Australia was once regarded as a workers’ paradise where pay, conditions and skill levels were the envy of the world. But something is amiss.
Where once the fortunes of working people and the economy travelled hand in hand, workers have become uncoupled from national prosperity.
Australia’s record-breaking 26 years of uninterrupted growth comes as little consolation for working men and women doing it tough. While we’ve technically avoided recession for almost three decades, many workers are living in recessionary climes every bit as punishing as the infamous recession we had to have in 1991.
The headline indicators of economic growth mask a crisis of confidence in the suburbs as debt-laden households nervously ponder their financial stamina. Employment was once the reward of a prosperous economy but many Australians are in a virtual state of permanent job insecurity.
The unemployment rate hit a four-year low of 5.5 per cent in May but workers on the ground know things are more fragile than such bumper figures suggest.
They know many employers are struggling, maintaining their viability with relentless cutbacks. Those who get to keep their jobs know they can expect little movement on their pay. Wages growth is at its lowest since the 1991 recession.

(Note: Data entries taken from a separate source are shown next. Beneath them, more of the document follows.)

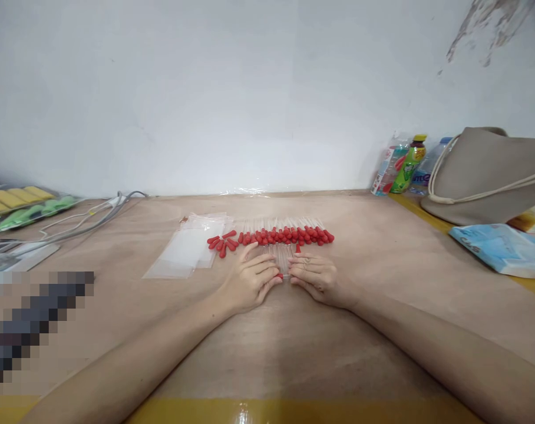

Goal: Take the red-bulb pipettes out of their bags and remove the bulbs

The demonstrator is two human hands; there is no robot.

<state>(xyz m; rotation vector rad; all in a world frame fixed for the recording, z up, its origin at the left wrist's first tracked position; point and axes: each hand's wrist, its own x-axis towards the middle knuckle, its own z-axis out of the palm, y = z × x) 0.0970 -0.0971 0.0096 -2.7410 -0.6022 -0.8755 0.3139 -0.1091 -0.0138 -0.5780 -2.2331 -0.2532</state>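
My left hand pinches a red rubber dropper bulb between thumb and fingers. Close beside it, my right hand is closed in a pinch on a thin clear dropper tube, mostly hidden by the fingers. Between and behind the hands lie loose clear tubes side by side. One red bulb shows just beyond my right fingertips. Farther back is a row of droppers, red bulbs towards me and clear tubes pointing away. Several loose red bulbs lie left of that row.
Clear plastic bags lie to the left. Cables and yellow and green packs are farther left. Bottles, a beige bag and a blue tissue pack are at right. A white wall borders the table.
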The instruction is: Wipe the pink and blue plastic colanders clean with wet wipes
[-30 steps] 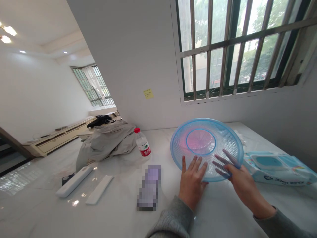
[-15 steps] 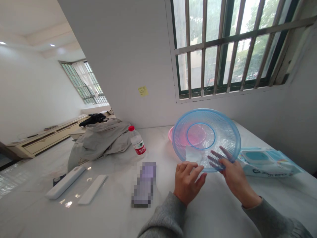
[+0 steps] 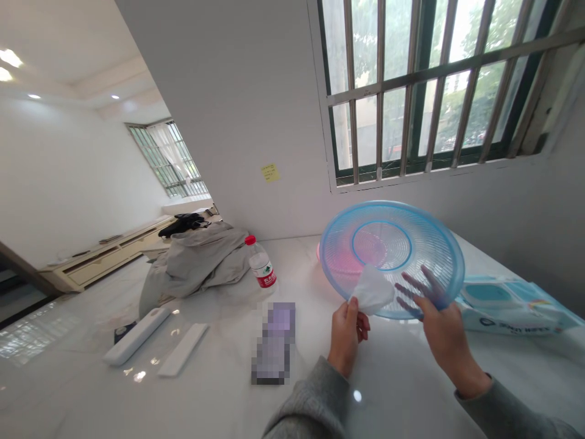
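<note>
A see-through blue plastic basket (image 3: 388, 292) is tilted up, its round base ring facing me. My right hand (image 3: 445, 335) grips its lower right rim, with the thumb on the near side and the spread fingers showing through the plastic. A white wipe (image 3: 372, 289) lies against the lower part of the basket on the near side. My left hand (image 3: 348, 332) pinches the wipe's lower corner between thumb and fingers. Behind the basket, a pink round container (image 3: 319, 252) is mostly hidden and shows through the blue plastic.
A pack of wet wipes (image 3: 516, 308) lies right of the basket. To the left are a blurred-out purple phone-shaped item (image 3: 276, 341), a red-capped water bottle (image 3: 261, 263), two white flat objects and grey cloth (image 3: 196, 259). A wall with a barred window stands behind.
My left hand has turned and now pinches the wipe, which has been pulled out flatter across the basket's near side. The basket, held in my right hand, has shifted slightly right in view.
</note>
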Action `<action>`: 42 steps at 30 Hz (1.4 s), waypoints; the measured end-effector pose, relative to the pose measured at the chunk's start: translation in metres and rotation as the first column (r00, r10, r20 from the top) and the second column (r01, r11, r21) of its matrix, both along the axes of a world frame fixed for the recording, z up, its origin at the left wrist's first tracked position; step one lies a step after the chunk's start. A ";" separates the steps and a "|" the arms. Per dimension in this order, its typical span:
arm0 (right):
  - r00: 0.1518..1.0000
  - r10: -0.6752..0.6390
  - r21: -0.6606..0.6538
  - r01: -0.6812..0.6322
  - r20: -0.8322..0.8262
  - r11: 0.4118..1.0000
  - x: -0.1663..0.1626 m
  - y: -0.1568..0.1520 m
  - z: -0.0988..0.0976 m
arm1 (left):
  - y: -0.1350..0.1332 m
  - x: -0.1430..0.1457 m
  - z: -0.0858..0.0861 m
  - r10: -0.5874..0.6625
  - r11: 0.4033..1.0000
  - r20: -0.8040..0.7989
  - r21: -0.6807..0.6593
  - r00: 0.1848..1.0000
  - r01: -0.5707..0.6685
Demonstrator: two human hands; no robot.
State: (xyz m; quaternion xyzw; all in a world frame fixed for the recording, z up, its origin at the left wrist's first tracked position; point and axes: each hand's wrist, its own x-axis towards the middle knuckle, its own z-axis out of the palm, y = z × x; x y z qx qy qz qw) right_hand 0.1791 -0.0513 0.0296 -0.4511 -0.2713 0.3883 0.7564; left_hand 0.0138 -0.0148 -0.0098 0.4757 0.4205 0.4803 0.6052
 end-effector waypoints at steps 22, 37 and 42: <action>0.926 0.120 0.094 -0.163 0.358 0.982 -0.014 -0.012 -0.014 | -0.002 -0.001 0.006 0.129 0.958 0.183 -0.275 0.975 -0.075; 0.977 0.213 -0.013 -0.213 0.021 0.977 -0.013 -0.012 -0.005 | -0.005 -0.003 0.012 0.133 0.978 0.000 -0.162 0.991 -0.132; 0.977 0.203 0.022 -0.205 0.058 0.979 -0.021 -0.013 -0.011 | -0.006 -0.004 0.008 0.171 0.963 0.019 -0.214 0.985 -0.163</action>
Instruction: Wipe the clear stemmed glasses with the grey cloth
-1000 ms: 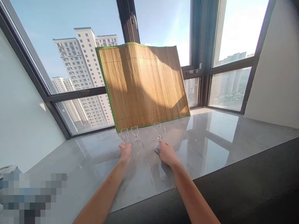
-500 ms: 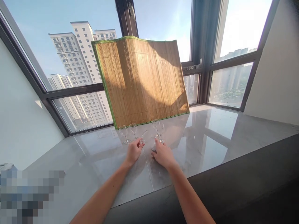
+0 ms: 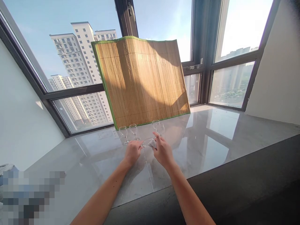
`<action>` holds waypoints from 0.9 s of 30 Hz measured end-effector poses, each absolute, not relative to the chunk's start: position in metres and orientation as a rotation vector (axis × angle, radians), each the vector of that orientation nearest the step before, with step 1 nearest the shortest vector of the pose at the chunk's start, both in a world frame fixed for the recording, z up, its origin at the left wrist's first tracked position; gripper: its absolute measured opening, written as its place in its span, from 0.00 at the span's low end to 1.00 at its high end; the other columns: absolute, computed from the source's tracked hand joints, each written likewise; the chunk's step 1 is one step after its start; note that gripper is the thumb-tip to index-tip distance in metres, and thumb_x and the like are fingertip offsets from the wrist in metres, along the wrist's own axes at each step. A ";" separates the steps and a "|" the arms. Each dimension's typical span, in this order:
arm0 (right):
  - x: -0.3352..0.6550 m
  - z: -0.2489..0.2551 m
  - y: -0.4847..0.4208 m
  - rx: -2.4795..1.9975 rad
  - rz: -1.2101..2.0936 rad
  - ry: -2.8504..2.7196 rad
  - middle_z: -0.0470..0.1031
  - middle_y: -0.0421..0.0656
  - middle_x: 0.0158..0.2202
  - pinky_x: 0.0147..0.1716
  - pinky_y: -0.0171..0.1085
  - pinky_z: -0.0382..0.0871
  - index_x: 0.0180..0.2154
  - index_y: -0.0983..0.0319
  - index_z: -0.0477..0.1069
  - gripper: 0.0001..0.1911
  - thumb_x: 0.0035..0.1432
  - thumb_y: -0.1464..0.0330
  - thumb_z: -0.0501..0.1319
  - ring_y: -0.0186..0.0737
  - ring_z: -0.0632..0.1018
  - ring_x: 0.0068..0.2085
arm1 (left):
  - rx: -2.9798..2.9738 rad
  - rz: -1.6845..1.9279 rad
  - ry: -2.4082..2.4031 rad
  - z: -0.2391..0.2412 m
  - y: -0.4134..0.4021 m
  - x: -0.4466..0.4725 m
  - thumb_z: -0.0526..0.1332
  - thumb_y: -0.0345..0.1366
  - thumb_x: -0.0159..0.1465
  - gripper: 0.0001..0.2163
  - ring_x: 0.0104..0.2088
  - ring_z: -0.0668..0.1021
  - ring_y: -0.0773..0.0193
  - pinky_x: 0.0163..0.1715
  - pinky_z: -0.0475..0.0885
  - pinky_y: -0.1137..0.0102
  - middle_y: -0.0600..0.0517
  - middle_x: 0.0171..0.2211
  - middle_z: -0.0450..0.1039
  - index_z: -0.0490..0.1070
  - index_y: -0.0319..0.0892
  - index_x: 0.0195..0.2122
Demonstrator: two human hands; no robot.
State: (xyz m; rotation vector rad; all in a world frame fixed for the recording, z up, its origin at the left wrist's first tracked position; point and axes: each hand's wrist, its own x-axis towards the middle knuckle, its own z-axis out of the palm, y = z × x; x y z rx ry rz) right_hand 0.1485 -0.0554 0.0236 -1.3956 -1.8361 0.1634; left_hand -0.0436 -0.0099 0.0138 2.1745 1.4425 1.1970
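My left hand [image 3: 134, 152] is closed in a pinch on the stem end of a small clear stemmed glass [image 3: 146, 142], which lies tilted on its side in the air with its bowl to the right. My right hand [image 3: 163, 150] pinches a small pale crumpled cloth [image 3: 152, 143] at the mouth of that glass. Whether it is fabric or paper is too small to tell. Left of my hands, two stemmed glasses stand upright, one nearer [image 3: 123, 132] and one farther [image 3: 133, 129]. Behind my right hand are two more, a back glass [image 3: 155, 124] and a front glass [image 3: 160, 128], partly hidden.
A bamboo mat [image 3: 142, 84] with green edging leans against the window frame behind the glasses. The glossy grey tiled sill [image 3: 93, 175] drops off at its front edge. At lower left, a blurred-out patch [image 3: 25, 193] covers some objects.
The held glass has tipped from slanting upward to nearly level. My right hand has risen slightly, bringing the cloth up to the glass's mouth. The standing glasses have stayed put.
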 end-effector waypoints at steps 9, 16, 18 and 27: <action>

Add to that the penalty rate cuts for hospitality, fast food, retail and pharmacy workers, who have lost the benefit of the minimum wage increase – and are likely to suffer a wage cut in 2018 and 2019.
The proportion of national economic output paid to workers is at an all-time low, based on trend estimates. Total labour compensation fell to 51.5 per cent of national GDP in the March 2017 quarter, the lowest since 1964.
Workers also know that employers are relying more on casual and part-time labour and the use of contractors and labour-hire workers. This not only keeps a lid on wages growth but also means the underemployment rate – employed workers wanting more hours – is at a record high of 8.8 per cent.
While households are walking on eggshells the Turnbull government gloats that it is delivering “jobs and growth”. But Reserve Bank governor Philip Lowe is concerned about wages.
Dr Lowe recently called on workers to reclaim their stake in the Australian economy by seeking wage increases. In an unusually forthright speech, he described the static wages growth as a “crisis”. He recognised that workers concerned about job security were unwilling to press for better wages.
“People value security and one way you can get a bit more security is not to demand a wage rise,” he said.
With annual wages growth of just 1.9 per cent, Dr Lowe said it “would be a good thing” for workers to “ask for larger wage rises”.
The absence of a clear recovery after the global financial crisis has left many workers in wages limbo. Workers prepared to show wages restraint in 2007-08 have not had the “bounce back” in wages that normally comes with a clear-cut recovery.
The post-GFC period also coincides with enormous advances in digital technology which has transformed business models and whole industries.
A report by the Committee for Economic Development of Australia estimates that 40 per cent of Australian jobs that exist today are likely to disappear in the next 10 to 15 years due to technological advancements.
And yet from the Turnbull government, or the opposition for that matter, there has been no sign of an honest “conversation” about the enormous changes and challenges that face workers. No blueprint for Australia’s transition to a digital economy, no investment in the training and reskilling that will be so vital to Australia’s future, no apparent understanding of what the workplaces of the future will look like.
The government is entitled to celebrate the record run of growth. But it would do well to understand the consequences of simply looking the other way as workers languish in prolonged recession-like conditions and households teeter on the brink of financial despair.
A workforce under sustained distress will ultimately impact on living standards, consumer confidence, financial viability and national productivity. The workers’ paradise, after all, was a paradise shared by all Australians.